Starting with the line that holds "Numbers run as" and stopping after the line that holds "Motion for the", repeat the lines below word for word, without the pictures.
==*==
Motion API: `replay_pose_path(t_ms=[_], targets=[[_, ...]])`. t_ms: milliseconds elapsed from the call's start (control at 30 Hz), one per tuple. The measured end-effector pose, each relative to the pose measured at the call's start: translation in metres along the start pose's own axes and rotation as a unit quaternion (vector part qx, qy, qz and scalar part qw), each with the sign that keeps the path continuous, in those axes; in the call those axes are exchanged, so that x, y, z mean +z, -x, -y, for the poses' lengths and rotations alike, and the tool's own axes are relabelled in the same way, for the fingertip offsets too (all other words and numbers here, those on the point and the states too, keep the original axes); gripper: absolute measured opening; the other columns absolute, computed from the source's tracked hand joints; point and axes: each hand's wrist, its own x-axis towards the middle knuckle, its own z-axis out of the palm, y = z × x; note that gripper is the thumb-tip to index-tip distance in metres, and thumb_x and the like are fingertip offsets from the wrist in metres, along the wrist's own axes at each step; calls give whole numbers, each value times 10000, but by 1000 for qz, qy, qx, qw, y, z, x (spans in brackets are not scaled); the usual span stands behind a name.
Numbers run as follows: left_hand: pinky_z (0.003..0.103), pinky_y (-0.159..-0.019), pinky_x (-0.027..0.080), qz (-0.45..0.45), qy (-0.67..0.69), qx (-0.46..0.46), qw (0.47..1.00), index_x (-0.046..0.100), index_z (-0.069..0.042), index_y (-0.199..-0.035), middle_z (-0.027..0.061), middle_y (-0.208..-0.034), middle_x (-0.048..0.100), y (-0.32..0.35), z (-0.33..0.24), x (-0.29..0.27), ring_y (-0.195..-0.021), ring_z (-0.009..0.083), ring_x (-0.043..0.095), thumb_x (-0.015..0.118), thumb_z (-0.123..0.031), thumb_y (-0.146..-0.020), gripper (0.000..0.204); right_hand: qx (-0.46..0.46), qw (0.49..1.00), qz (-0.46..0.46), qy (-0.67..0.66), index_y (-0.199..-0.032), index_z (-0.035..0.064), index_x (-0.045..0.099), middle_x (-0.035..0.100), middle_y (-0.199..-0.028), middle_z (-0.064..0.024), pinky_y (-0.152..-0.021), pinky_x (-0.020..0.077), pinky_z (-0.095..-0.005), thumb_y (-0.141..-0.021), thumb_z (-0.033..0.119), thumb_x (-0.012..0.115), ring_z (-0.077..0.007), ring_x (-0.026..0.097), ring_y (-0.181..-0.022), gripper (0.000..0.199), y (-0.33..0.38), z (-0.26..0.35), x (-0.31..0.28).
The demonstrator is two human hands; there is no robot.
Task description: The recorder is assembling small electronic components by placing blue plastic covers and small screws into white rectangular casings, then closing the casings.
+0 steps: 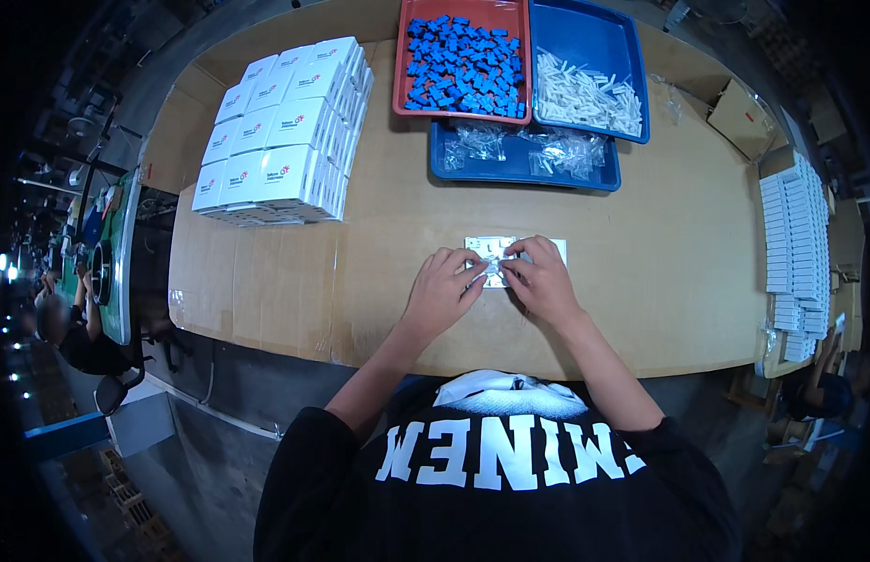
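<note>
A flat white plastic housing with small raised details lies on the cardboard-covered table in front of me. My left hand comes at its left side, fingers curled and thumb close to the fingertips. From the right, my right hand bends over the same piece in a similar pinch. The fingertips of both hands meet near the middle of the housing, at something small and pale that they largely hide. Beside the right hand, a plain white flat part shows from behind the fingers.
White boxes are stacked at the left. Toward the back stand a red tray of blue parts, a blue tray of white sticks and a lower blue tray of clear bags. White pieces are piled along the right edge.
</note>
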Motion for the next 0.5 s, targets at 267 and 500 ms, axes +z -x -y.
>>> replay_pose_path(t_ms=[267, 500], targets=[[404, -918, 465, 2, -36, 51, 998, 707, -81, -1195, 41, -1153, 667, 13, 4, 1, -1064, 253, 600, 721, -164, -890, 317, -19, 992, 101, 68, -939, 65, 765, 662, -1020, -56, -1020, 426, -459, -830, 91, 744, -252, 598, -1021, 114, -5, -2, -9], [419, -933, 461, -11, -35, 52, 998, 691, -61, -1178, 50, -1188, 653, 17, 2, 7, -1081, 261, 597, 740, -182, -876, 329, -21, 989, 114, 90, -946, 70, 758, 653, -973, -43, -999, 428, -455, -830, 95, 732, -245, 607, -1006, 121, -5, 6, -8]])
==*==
** Answer below **
Numbers run as follows: left_hand: pinky_z (0.003..0.103), pinky_y (-0.159..-0.019), pinky_x (-0.027..0.080), qz (-0.45..0.45), qy (-0.67..0.69), qx (-0.46..0.46), qw (0.47..1.00), index_x (-0.046..0.100), index_z (-0.069..0.042), index_y (-0.199..-0.035), middle_z (-0.027..0.061), middle_y (-0.208..-0.034), middle_x (-0.048..0.100), y (-0.32..0.35), z (-0.33..0.24), x (-0.29..0.27), ring_y (-0.195..-0.021), ring_z (-0.009..0.083), ring_x (-0.043..0.095), thumb_x (-0.015..0.118), thumb_z (-0.123..0.031), thumb_y (-0.146..-0.020), gripper (0.000..0.204); right_hand: qx (-0.46..0.46), qw (0.49..1.00), qz (-0.46..0.46), qy (-0.67..0.66), index_y (-0.199..-0.032), index_z (-0.035..0.064), index_x (-0.045..0.099), middle_x (-0.035..0.100), middle_y (-0.199..-0.028), middle_z (-0.064..0.024), pinky_y (-0.152..-0.021), pinky_x (-0.020..0.077), pinky_z (-0.095..-0.005), thumb_y (-0.141..-0.021), thumb_z (-0.033..0.119), thumb_x (-0.012..0.115), ring_z (-0.077..0.007), ring_x (-0.026..0.097), ring_y (-0.181..-0.022), gripper (0.000..0.199), y (-0.33..0.38), z (-0.26..0.35), x (-0.31..0.28).
The demonstrator is two human hands; there is no robot.
Task description: The recorder is assembling small electronic components by placing blue plastic covers and small screws into white rectangular casings, then closing the casings.
+0 steps: 
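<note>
A flat white plastic housing with small raised details lies on the cardboard-covered table in front of me. My left hand comes at its left side, fingers curled and thumb close to the fingertips. From the right, my right hand bends over the same piece in a similar pinch. The fingertips of both hands meet near the middle of the housing, at something small and pale that they largely hide. Beside the right hand, a plain white flat part shows from behind the fingers.
White boxes are stacked at the left. Toward the back stand a red tray of blue parts, a blue tray of white sticks and a lower blue tray of clear bags. White pieces are piled along the right edge.
</note>
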Motion for the next 0.5 s, targets at 267 and 500 ms, axes +z -x -y.

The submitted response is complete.